- _Data for analysis_:
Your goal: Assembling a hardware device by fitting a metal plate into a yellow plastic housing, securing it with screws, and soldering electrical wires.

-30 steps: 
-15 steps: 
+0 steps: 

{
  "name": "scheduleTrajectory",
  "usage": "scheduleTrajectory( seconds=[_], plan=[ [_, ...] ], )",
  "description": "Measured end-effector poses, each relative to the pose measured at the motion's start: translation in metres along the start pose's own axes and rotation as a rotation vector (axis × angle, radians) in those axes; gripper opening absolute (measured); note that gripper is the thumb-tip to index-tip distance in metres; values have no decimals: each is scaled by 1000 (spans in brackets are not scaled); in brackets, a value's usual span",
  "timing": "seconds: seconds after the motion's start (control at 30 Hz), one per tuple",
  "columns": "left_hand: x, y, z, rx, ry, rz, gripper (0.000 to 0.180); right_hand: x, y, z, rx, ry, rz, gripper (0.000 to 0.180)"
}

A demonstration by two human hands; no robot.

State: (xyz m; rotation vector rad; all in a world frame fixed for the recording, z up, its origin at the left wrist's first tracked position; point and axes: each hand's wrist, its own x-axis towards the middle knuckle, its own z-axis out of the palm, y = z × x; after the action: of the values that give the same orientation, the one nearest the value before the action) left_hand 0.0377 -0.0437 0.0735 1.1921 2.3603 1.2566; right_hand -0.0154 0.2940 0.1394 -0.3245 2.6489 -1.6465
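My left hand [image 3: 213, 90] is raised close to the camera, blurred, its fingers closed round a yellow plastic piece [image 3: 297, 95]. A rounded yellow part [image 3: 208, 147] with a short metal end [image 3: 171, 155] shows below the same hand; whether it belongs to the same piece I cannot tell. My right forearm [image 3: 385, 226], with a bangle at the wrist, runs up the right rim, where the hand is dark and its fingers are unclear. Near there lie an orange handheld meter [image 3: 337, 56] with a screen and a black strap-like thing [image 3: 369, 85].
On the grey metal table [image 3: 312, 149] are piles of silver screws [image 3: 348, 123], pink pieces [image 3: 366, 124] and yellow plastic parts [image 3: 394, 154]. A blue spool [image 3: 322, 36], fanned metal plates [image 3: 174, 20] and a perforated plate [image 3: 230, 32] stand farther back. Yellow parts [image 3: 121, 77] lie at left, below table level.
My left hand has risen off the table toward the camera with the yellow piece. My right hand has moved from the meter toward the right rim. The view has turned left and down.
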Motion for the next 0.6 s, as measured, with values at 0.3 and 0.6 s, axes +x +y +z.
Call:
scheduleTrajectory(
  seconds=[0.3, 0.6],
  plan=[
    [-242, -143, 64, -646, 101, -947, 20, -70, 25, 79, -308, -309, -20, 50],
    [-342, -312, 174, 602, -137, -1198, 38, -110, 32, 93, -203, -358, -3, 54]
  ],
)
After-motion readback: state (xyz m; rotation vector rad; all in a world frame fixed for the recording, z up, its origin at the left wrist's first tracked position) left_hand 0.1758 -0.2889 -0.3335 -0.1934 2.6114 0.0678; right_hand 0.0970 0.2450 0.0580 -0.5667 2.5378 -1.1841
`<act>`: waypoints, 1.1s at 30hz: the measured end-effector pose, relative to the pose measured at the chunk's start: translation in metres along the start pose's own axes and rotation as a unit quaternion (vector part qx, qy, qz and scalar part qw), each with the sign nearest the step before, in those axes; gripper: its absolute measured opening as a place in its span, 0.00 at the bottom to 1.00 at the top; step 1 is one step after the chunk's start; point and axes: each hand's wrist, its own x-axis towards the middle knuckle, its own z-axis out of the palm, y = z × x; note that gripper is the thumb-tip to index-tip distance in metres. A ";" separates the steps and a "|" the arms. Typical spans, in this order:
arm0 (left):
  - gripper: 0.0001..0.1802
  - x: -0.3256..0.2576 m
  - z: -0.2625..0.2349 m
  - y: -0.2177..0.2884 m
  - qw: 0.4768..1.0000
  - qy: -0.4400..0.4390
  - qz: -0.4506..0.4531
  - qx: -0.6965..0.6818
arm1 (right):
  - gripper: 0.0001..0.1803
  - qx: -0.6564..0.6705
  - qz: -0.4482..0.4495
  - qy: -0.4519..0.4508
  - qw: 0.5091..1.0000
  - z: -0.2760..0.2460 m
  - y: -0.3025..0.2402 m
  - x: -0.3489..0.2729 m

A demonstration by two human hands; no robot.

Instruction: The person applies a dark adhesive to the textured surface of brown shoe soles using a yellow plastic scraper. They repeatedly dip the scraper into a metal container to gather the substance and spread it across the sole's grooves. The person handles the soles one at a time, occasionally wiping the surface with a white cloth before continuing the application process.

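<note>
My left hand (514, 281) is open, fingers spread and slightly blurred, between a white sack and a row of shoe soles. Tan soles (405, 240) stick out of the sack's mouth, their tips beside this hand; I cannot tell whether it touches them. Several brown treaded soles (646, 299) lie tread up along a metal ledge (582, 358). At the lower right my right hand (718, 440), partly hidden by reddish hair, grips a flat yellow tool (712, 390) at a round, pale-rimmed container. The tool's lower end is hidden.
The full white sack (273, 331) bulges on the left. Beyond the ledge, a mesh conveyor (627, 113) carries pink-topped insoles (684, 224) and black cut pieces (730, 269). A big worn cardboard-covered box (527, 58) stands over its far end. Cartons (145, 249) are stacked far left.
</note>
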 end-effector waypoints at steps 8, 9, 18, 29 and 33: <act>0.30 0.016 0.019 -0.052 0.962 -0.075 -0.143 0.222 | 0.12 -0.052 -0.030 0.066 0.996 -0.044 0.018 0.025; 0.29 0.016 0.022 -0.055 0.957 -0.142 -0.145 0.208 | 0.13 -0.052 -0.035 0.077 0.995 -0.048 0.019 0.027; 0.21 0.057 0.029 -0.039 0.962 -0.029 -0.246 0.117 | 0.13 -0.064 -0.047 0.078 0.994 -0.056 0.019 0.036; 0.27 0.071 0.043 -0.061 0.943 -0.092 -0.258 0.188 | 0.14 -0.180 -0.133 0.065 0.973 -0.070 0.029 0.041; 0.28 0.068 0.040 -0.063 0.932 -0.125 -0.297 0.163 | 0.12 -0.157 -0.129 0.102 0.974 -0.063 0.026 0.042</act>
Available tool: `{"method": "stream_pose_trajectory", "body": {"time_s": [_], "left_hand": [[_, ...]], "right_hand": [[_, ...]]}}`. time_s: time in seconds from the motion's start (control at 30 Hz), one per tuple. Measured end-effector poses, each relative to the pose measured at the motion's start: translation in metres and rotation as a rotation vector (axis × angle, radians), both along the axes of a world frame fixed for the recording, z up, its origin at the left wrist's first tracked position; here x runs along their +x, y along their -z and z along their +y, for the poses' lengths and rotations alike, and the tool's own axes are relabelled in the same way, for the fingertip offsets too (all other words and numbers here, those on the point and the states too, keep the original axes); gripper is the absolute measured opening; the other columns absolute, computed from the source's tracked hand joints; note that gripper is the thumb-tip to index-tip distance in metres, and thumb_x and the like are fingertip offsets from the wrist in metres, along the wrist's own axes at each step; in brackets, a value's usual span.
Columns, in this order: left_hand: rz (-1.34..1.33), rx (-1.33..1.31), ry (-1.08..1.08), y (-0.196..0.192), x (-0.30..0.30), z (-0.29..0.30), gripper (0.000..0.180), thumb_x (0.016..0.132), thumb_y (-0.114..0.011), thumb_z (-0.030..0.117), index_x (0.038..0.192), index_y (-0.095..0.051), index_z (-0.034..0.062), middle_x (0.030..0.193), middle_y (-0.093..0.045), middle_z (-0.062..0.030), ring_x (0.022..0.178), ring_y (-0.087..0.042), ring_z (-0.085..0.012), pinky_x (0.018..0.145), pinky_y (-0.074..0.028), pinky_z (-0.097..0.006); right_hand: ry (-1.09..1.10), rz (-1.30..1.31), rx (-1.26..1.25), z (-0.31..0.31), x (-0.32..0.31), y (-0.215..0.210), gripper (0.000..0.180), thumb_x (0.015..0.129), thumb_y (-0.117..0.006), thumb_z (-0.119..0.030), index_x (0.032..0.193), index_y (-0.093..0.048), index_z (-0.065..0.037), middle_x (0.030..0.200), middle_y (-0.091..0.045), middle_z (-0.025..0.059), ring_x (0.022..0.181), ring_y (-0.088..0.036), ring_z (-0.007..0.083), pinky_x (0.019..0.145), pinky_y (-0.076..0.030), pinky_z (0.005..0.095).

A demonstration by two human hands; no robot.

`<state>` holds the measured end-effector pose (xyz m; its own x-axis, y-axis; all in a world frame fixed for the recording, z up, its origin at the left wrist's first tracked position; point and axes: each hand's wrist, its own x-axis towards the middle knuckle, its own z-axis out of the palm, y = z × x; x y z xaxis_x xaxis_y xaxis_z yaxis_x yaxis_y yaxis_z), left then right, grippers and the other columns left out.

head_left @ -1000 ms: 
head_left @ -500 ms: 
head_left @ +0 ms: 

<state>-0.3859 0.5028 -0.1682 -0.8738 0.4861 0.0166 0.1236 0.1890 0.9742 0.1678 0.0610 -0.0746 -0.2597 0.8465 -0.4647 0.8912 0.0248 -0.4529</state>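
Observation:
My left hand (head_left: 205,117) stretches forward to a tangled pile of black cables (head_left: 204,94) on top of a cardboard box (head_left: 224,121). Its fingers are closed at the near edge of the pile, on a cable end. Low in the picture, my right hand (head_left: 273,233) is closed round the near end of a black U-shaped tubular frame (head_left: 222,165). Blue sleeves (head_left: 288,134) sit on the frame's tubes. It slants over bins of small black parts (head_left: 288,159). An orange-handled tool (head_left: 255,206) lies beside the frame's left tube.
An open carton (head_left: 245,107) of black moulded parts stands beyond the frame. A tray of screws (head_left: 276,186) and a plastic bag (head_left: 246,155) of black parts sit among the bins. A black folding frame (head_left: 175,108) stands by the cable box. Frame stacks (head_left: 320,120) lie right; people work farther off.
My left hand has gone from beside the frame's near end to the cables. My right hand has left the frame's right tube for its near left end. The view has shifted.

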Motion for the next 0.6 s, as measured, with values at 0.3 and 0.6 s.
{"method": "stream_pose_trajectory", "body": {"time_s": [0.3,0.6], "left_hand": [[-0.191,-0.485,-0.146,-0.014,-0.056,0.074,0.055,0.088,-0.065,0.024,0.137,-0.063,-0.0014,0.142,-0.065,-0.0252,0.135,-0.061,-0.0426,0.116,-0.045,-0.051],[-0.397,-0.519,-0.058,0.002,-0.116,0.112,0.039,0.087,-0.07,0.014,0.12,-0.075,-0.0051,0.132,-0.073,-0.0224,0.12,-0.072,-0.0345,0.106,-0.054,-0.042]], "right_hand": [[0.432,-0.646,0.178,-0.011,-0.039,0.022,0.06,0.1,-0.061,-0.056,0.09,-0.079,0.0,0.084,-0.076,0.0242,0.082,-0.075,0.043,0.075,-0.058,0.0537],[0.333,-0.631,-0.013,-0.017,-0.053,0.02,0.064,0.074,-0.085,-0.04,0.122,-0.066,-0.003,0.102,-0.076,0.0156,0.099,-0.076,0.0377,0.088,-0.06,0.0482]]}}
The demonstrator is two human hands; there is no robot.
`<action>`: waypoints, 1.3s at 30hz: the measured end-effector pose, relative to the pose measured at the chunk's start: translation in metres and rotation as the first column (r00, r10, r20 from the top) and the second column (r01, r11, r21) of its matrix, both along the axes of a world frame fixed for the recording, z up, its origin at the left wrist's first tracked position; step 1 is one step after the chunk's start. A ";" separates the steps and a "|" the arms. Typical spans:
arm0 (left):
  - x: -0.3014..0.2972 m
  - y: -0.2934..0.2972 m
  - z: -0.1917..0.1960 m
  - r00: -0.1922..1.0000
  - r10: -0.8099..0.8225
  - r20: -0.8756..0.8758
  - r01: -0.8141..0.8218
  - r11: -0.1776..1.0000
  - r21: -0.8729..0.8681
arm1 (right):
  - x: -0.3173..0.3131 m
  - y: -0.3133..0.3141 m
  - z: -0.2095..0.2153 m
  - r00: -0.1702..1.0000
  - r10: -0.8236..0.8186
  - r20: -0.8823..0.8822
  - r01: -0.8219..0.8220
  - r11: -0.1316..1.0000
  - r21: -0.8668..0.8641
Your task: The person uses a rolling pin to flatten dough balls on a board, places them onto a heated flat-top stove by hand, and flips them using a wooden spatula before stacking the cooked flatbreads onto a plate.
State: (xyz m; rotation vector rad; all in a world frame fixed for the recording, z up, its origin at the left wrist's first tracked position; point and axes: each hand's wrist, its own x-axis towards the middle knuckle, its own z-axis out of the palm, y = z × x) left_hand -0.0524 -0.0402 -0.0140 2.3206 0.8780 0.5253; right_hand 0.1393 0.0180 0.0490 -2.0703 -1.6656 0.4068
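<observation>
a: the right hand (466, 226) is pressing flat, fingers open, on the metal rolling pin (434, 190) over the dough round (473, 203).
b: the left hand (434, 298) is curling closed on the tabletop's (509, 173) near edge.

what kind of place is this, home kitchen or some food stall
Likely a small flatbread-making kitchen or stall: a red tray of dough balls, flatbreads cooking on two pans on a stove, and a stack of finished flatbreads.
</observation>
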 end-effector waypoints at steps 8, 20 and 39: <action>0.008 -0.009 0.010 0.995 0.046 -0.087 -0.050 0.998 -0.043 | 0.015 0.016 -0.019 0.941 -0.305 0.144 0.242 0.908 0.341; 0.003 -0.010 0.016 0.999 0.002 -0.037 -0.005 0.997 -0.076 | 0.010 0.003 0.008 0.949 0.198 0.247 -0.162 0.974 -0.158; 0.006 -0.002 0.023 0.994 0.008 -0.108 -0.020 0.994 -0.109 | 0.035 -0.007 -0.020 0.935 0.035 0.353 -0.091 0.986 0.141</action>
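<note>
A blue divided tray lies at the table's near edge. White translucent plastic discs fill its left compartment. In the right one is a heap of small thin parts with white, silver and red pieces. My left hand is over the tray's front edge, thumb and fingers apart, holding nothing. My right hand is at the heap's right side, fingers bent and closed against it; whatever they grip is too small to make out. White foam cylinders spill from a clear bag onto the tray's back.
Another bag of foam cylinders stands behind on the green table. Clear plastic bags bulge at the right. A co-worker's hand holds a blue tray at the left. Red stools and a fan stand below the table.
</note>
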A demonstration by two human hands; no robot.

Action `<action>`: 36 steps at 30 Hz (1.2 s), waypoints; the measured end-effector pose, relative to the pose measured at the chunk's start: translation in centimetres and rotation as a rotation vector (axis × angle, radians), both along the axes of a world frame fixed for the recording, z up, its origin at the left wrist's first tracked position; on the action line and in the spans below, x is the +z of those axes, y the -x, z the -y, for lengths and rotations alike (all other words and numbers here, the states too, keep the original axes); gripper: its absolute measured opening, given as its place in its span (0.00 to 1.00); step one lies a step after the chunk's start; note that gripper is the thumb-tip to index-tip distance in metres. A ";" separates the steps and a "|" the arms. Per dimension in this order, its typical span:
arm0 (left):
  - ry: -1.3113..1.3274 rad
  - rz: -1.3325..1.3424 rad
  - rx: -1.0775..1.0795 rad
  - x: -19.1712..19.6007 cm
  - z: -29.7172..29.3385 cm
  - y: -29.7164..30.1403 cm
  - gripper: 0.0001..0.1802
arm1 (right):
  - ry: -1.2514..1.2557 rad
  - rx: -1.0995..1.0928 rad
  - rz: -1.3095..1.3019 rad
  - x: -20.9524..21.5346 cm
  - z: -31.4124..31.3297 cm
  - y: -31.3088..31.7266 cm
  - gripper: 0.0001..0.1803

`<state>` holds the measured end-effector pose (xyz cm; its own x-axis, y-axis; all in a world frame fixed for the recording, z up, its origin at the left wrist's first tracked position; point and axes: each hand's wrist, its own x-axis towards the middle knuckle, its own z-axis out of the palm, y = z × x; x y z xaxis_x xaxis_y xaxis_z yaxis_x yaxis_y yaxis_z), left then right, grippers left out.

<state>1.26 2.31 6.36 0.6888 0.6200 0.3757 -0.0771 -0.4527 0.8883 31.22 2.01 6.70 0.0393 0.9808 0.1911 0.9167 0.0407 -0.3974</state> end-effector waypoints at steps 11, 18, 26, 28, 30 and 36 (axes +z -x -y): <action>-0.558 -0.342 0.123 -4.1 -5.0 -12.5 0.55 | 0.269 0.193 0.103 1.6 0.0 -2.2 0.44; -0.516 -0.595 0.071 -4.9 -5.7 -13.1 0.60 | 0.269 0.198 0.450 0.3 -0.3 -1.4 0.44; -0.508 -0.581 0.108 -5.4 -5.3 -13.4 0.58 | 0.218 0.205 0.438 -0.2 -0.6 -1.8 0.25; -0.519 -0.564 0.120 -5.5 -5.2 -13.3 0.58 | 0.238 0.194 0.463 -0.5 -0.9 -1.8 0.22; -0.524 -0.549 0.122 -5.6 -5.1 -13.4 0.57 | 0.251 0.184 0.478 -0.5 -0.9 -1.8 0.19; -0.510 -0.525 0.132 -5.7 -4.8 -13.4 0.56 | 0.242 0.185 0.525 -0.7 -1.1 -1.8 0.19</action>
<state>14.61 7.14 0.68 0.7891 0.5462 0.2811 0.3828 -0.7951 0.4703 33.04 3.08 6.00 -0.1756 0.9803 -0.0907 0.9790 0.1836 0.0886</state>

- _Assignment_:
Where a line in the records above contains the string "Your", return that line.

- _Task result_:
Your goal: Assembling a hardware device by fitting a metal plate into a yellow plastic housing, securing it with screws, and soldering electrical wires.
Your task: The person uses a rolling pin to flatten dough balls on a board, places them onto a heated flat-top stove by hand, and flips them using a wooden spatula before stacking the cooked flatbreads onto a plate.

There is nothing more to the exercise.